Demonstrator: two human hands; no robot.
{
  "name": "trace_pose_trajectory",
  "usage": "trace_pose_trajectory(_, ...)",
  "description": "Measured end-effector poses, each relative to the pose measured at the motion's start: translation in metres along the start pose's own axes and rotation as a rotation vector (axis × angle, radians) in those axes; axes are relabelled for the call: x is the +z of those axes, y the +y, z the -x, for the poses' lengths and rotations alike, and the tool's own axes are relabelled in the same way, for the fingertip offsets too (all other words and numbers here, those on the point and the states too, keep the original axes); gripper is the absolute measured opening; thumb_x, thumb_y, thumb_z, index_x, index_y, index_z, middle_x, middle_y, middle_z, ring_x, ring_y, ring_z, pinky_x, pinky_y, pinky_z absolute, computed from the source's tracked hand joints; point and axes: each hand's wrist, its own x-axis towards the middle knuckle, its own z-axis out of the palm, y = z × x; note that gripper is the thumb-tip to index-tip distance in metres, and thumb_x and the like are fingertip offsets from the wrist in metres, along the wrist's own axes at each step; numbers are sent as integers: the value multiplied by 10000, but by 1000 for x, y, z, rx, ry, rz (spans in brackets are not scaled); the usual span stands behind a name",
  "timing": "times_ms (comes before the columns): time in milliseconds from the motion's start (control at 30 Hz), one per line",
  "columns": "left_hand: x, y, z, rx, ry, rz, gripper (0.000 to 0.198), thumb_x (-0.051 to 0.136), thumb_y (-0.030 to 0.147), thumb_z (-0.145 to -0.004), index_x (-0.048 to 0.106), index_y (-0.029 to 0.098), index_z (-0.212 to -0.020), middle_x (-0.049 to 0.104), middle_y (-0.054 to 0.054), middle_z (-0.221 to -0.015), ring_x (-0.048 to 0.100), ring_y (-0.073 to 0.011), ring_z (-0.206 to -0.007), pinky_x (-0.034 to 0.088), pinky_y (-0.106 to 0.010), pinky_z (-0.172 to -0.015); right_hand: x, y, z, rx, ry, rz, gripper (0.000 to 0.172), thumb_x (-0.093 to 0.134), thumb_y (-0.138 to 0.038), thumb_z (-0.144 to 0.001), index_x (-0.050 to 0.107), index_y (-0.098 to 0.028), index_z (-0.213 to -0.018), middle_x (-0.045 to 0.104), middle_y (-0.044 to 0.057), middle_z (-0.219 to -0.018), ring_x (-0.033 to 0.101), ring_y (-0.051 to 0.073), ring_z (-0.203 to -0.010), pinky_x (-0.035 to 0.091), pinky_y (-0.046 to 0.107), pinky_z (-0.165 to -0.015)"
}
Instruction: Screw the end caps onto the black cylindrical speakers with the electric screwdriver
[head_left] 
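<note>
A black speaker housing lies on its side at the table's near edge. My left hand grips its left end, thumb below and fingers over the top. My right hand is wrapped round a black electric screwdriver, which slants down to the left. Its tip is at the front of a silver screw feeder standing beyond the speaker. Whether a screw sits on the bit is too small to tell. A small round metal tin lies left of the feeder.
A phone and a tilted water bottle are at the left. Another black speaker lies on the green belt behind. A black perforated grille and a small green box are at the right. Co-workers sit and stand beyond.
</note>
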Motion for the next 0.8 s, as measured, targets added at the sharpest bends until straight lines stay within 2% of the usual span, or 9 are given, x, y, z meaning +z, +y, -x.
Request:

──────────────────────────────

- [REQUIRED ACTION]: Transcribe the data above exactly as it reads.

- [TASK RESULT]:
Demonstrator: two human hands; no robot.
{
  "name": "trace_pose_trajectory",
  "usage": "trace_pose_trajectory(_, ...)",
  "description": "Measured end-effector poses, each relative to the pose measured at the motion's start: translation in metres along the start pose's own axes and rotation as a rotation vector (axis × angle, radians) in those axes; axes are relabelled for the call: x is the +z of those axes, y the +y, z the -x, for the poses' lengths and rotations alike, and the tool's own axes are relabelled in the same way, for the fingertip offsets too (all other words and numbers here, those on the point and the states too, keep the original axes); gripper is the absolute measured opening; thumb_x, thumb_y, thumb_z, index_x, index_y, index_z, middle_x, middle_y, middle_z, ring_x, ring_y, ring_z, pinky_x, pinky_y, pinky_z absolute, computed from the source's tracked hand joints; point and axes: each hand's wrist, its own x-axis towards the middle knuckle, its own z-axis out of the palm, y = z × x; note that gripper is the thumb-tip to index-tip distance in metres, and thumb_x and the like are fingertip offsets from the wrist in metres, along the wrist's own axes at each step; numbers are sent as integers: the value multiplied by 10000, but by 1000 for x, y, z, rx, ry, rz (spans in brackets are not scaled); the usual span stands behind a name",
  "timing": "times_ms (comes before the columns): time in milliseconds from the motion's start (control at 30 Hz), one per line",
  "columns": "left_hand: x, y, z, rx, ry, rz, gripper (0.000 to 0.198), thumb_x (-0.051 to 0.136), thumb_y (-0.030 to 0.147), thumb_z (-0.145 to -0.004), index_x (-0.048 to 0.106), index_y (-0.029 to 0.098), index_z (-0.212 to -0.020), middle_x (-0.049 to 0.104), middle_y (-0.054 to 0.054), middle_z (-0.221 to -0.015), ring_x (-0.048 to 0.100), ring_y (-0.073 to 0.011), ring_z (-0.206 to -0.007), pinky_x (-0.034 to 0.088), pinky_y (-0.106 to 0.010), pinky_z (-0.172 to -0.015); right_hand: x, y, z, rx, ry, rz, gripper (0.000 to 0.172), thumb_x (-0.093 to 0.134), thumb_y (-0.138 to 0.038), thumb_z (-0.144 to 0.001), index_x (-0.050 to 0.107), index_y (-0.098 to 0.028), index_z (-0.213 to -0.018), middle_x (-0.045 to 0.104), middle_y (-0.044 to 0.057), middle_z (-0.219 to -0.018), ring_x (-0.033 to 0.101), ring_y (-0.051 to 0.073), ring_z (-0.203 to -0.010), pinky_x (-0.035 to 0.091), pinky_y (-0.046 to 0.107), pinky_z (-0.165 to -0.015)"
}
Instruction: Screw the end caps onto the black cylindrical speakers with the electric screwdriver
[head_left] 
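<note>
A black speaker housing lies on its side at the table's near edge. My left hand grips its left end, thumb below and fingers over the top. My right hand is wrapped round a black electric screwdriver, which slants down to the left. Its tip is at the front of a silver screw feeder standing beyond the speaker. Whether a screw sits on the bit is too small to tell. A small round metal tin lies left of the feeder.
A phone and a tilted water bottle are at the left. Another black speaker lies on the green belt behind. A black perforated grille and a small green box are at the right. Co-workers sit and stand beyond.
</note>
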Motion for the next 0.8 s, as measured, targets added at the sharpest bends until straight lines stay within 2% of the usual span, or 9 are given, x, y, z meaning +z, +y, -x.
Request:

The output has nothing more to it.